Source data
┄┄┄┄┄┄┄┄┄┄

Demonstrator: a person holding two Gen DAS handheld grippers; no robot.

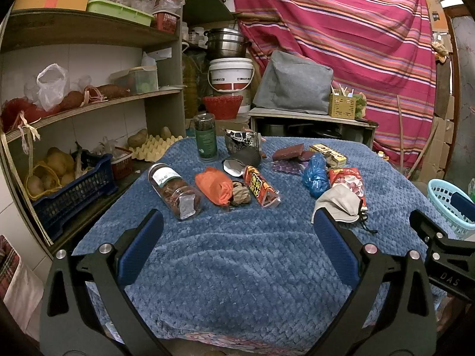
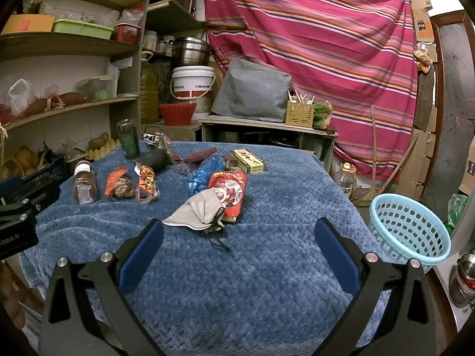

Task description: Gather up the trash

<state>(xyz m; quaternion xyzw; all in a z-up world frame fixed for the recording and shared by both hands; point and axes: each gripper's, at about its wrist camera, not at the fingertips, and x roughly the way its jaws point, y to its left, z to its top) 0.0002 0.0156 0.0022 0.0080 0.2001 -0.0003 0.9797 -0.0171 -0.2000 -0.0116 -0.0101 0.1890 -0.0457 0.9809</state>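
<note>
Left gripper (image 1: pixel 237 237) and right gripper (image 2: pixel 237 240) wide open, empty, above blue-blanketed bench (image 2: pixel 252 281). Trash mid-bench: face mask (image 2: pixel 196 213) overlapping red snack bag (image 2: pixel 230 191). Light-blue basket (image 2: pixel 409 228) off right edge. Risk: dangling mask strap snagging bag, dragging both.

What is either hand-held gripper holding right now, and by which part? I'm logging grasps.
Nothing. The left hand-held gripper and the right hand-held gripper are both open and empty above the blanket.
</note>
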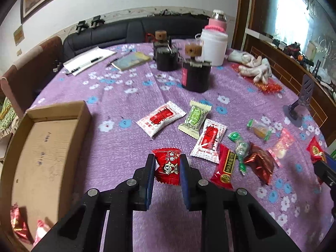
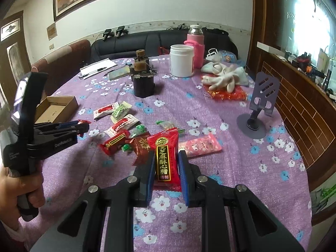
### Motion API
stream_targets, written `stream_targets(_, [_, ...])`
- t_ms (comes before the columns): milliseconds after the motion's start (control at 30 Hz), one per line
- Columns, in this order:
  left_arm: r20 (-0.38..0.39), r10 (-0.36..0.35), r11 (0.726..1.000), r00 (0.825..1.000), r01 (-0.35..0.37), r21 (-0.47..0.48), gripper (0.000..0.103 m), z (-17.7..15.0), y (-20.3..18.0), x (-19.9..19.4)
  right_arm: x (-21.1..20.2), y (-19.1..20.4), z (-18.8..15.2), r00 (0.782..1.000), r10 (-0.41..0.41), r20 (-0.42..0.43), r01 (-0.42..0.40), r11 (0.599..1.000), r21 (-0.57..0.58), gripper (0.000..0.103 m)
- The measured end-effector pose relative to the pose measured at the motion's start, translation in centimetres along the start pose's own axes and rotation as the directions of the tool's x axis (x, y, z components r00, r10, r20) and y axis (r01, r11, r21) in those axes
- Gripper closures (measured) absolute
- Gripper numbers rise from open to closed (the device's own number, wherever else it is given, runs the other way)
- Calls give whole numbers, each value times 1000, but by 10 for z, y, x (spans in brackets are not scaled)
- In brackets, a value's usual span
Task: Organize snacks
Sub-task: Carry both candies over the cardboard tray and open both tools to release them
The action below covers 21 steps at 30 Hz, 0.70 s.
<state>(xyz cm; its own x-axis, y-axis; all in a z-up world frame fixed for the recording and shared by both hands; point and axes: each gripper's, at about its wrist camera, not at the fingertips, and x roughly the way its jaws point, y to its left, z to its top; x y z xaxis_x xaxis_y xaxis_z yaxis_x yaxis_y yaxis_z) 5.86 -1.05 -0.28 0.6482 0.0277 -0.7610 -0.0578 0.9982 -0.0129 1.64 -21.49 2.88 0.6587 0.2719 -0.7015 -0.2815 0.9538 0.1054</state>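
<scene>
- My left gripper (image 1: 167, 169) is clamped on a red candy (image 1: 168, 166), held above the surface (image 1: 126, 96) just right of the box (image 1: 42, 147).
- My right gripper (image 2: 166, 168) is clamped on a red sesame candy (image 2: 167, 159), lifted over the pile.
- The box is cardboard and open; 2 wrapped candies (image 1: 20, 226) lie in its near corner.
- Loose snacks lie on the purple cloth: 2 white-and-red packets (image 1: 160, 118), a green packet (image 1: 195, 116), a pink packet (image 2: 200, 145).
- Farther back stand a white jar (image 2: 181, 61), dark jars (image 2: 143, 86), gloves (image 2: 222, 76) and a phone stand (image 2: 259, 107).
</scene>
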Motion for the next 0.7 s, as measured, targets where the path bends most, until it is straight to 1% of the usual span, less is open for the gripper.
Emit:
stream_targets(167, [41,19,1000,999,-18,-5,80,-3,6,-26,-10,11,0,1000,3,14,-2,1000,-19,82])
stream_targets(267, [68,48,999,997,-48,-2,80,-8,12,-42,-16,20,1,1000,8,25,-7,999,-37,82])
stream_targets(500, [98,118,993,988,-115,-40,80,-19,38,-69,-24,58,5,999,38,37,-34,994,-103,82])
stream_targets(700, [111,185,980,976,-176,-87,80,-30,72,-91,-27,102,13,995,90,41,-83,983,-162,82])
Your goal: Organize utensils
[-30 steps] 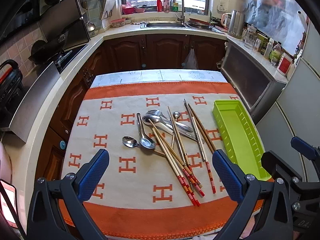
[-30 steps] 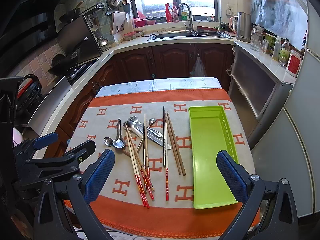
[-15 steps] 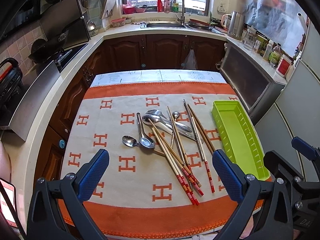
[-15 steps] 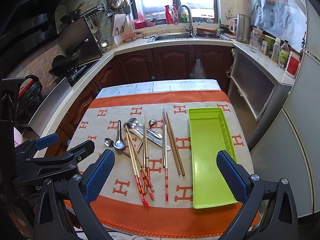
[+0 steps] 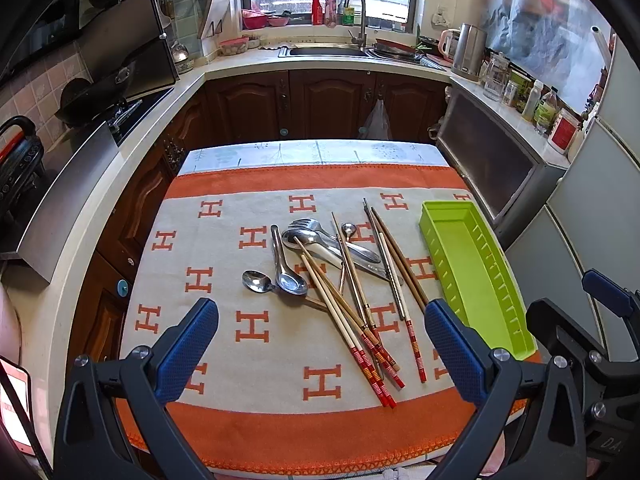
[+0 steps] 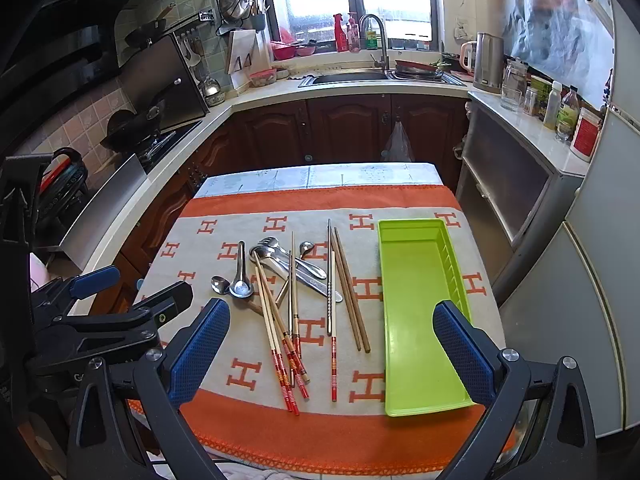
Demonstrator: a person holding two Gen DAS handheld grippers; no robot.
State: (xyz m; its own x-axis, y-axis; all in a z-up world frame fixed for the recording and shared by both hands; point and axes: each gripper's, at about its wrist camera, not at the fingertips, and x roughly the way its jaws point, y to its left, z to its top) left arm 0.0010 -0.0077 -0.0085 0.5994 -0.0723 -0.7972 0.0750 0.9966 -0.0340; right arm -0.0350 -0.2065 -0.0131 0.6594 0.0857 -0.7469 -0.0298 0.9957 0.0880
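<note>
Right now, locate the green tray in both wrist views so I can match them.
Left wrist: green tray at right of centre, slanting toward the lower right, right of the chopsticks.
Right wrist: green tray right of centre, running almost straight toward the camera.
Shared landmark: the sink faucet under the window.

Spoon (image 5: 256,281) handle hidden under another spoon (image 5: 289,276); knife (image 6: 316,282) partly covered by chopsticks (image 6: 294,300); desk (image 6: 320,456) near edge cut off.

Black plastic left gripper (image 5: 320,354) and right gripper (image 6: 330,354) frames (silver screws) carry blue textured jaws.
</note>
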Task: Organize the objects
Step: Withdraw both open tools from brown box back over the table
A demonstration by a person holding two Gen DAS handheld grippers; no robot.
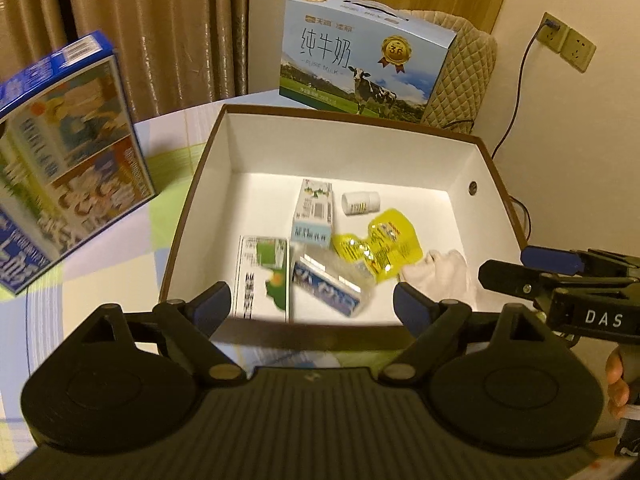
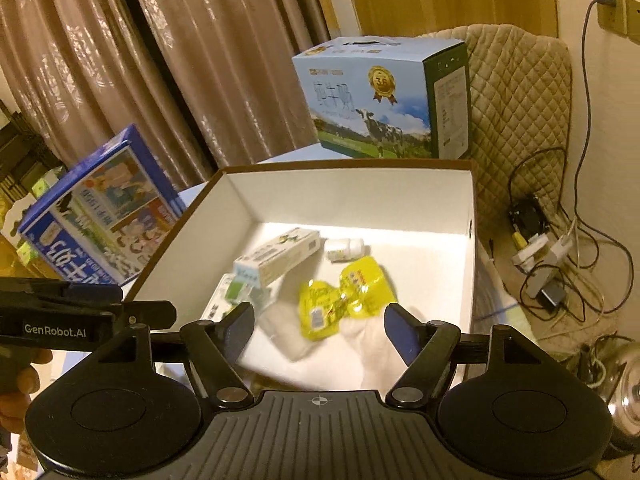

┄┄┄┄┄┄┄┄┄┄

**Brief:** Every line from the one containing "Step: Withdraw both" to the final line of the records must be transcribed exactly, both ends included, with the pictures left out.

**Output of the exercise:**
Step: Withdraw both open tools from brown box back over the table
A demonstration by a person holding two Gen DAS handheld grippers; no robot.

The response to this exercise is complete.